This Nancy Drew Reboot Better Be Queer As Hell, Or I Will Be Mad As Hell
The Nancy Drew reboot has been – well, rebooted. Though CBS was originally slated to adapt this iconic girl detective series for TV, NBC has picked it up and taken it in a new direction. According to Variety, the new imagining will take a bit of a Castle spin and “follow[…] the author of the most famous female teen detective book series who is thrust into a real-life murder mystery. In need of help, she turns to her two best friends from childhood, who were the inspiration for all those books, and the women who have a real axe to grind about the way their supposed best friend chose to portray them all those years ago.”
I have to assume, having grown up reading the Nancy Drew books, that these “two best friends from childhood” will be George and Bess – and here’s where I’m hoping the TV series doesn’t make the same mistake that the books did. Please get rid of the harmful ’30s-’50s artifacts – the absence of people of color, the “jokes” about Bess’s body and relationship to food, the hang-ups around getting dates – but there’s one retroelement I’m hoping they keep. In the older books, George is…definitely not a cis heterosexual. But when they relaunched the series for the ’80s and ’80s, her gender presentation was suddenly a whole lot more heteronormative.
Can we instead keep the queerness, please?
George was always my favorite of the Nancy Drew trio growing up, because while Nancy was a fellow redhead (or “titian-haired,” as they so quaintly wrote it) and therefore my natural favorite, she wasn’t an awkward, Anne of Green Gables redhead. Nancy was pretty, and levelheaded, and cool. I wanted to be Nancy, but I related most to George.
George was the grumpy one with the short haircut (my future epitaph), described in The Secret of the Wooden Lady as being “as boyish as her name. Her hair was dark, her face handsomely pert.” She was the muscle of the three, shouting things like “Look at my brawn!” and poo-pooing at Bess whenever she got too nervous about an investigation. Her body language is lively and aggressive; she’s mouthy and forever falling over hedges and losing things.
But George wasn’t just adventurous and tomboyish; she was butch. In The Secret in The Old Attic, Nancy actually warns her, “If you have much more hair cut off, people will think you’re a boy.” George particularly hates when people try to modify her name to femme it up: “Woe to the person who called…Georgiana or some other feminization of her name!”

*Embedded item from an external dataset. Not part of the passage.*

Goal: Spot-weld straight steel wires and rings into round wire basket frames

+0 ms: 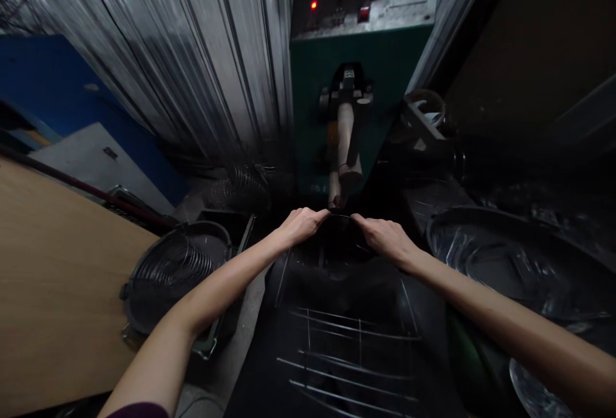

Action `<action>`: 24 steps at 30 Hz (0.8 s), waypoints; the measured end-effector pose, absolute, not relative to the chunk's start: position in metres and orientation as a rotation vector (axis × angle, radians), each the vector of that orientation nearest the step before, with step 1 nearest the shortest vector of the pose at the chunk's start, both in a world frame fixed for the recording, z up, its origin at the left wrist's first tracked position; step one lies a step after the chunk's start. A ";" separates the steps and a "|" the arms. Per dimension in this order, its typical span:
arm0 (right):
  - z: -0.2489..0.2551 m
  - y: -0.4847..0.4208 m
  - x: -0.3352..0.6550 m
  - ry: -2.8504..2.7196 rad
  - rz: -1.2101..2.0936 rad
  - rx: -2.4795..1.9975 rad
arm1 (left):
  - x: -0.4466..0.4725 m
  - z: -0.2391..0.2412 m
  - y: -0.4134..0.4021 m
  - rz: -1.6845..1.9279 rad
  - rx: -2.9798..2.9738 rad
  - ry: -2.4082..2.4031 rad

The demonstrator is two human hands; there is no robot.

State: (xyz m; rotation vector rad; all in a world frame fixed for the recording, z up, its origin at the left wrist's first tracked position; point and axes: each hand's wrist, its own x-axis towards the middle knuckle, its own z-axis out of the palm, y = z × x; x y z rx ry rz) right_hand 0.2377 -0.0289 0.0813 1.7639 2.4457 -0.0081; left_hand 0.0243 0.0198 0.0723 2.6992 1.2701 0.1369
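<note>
My left hand [304, 224] and my right hand [385, 236] are stretched forward, fingers closed on the two ends of a short visible stretch of thin metal wire [340, 215]. Dim light hides the rest of the wire, so its full shape cannot be told. Right at the wire stand the pale, rod-like arms [345, 139] of a green machine [312, 84]; whether they touch it is unclear. Below my hands, a dark apron or cloth [337, 289] covers my lap, with several thin wires [356, 370] showing across it.
On the left, a dark basin [139, 312] holds coiled wire rings [178, 261], beside a wooden board [52, 277]. A larger basin [462, 212] on the right contains shiny wire pieces [520, 270]. A red light [314, 4] glows on the machine's top panel.
</note>
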 end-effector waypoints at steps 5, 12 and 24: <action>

Now, you can read George in a variety of ways. She hated being called by a feminine name, and she’s so frequently described as “boyish” and wearing “simple clothes” that she could also easily be read as a trans man, or genderqueer. She dates men, if casually and mostly off-page, so she could be bisexual. You construct the meaning as you read, and I buy all of those. But the one interpretation of George I still do not buy is a heterosexual cis woman. (Though I concede that you, as a reader, are entitled to disagree with that…and be wrong.)
And yet, the ’90s books tried to revise her, trading her “boy” haircut for “short, curly, dark-brown hair [that] was full of bounce” and giving her more a more fixed interest in dating and dudes. I remember being actively annoyed at the more accommodating, boy-happy George of the relaunched books. I even drew up a ridiculous grumpy list in my diary of which Nancy Drew mysteries I liked and which I did not, so I’d remember. I already had plenty of other heroines – who I loved! – to read about who were like this new George. I wanted the butch girl who ditched her date to go solve mysteries with other women.
So here’s the thing. This new TV adaptation has a choice to make as it adapts these two versions of the source material. Either they can embrace all the queer undertones of the older series, or they can lean into the hetcon-retcon. In a world where we’re still hungry for LGBTQIA representation, where a man who “jokingly” hates queer people is one unstable heartbeat away from the presidency, could we please err on the side of representation? Can we let George Fayne be grumpy, boyish, bold and queer?